-- Supplied information follows --

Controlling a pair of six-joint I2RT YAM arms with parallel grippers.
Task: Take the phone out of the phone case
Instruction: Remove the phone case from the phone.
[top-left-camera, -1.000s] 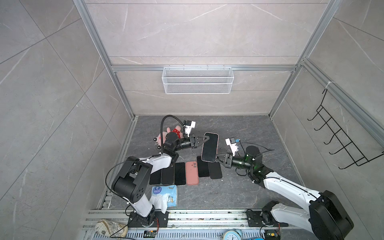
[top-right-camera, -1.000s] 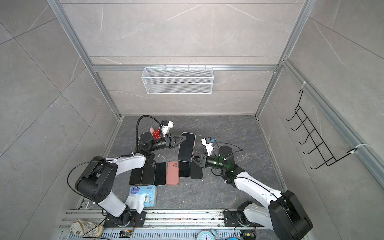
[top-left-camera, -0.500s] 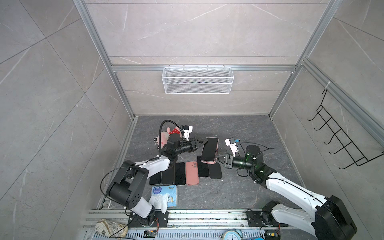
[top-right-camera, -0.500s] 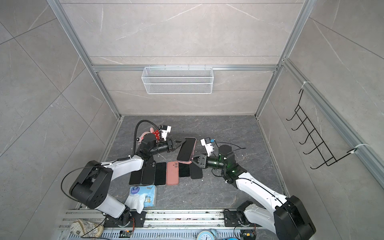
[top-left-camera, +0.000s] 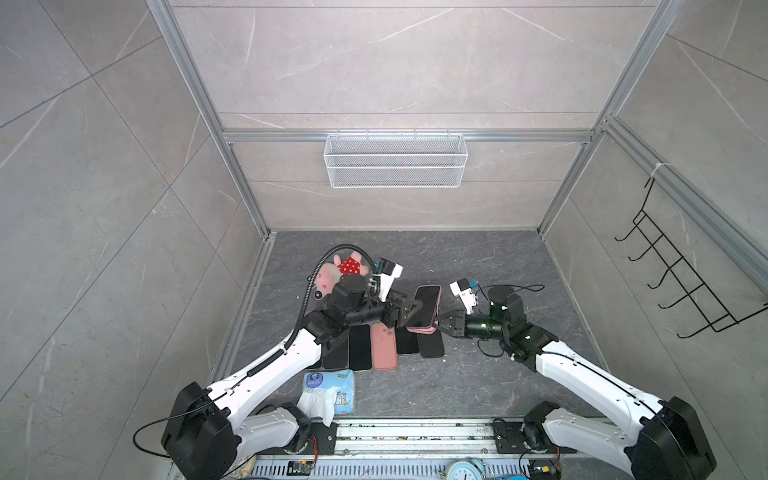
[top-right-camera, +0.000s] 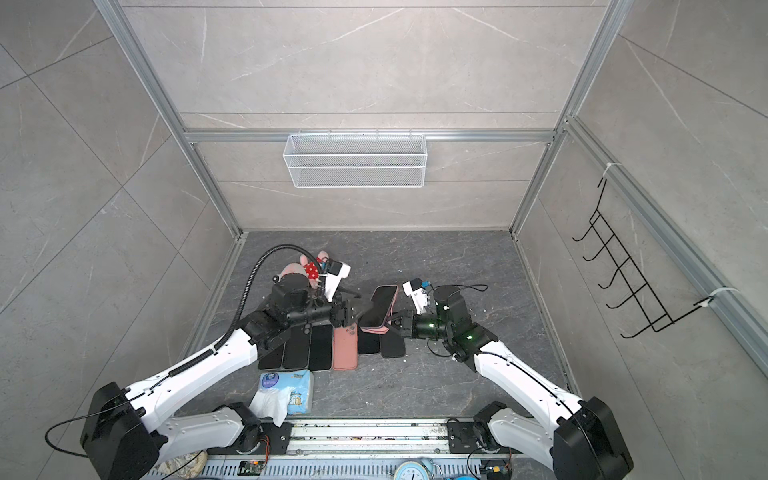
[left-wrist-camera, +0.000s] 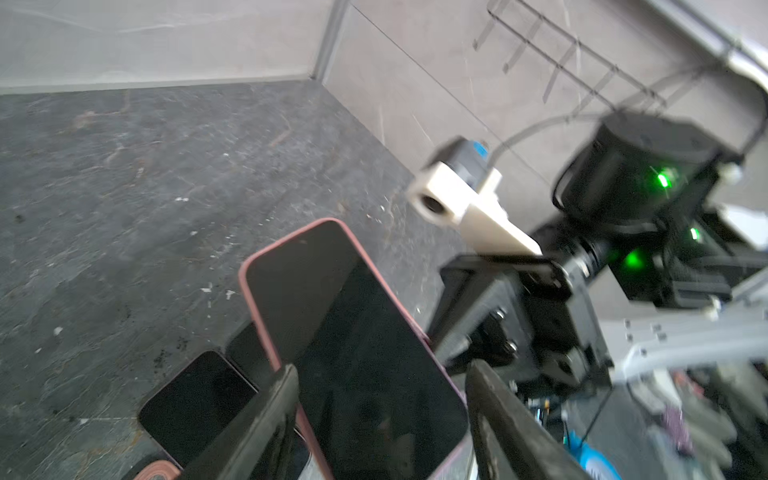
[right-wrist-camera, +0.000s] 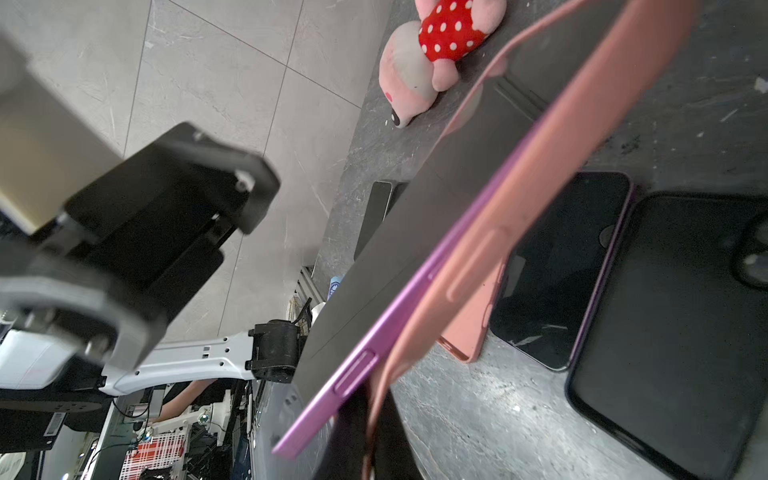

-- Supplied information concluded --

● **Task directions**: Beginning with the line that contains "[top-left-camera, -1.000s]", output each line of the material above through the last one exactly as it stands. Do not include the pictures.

● **Completed exercise**:
[top-left-camera, -1.000s] 
[top-right-camera, -1.000s] 
[top-left-camera, -0.500s] 
[top-right-camera, -0.500s] 
[top-left-camera, +0.000s] 
[top-right-camera, +0.000s] 
[left-wrist-camera, +0.000s] 
[right-wrist-camera, +0.000s] 

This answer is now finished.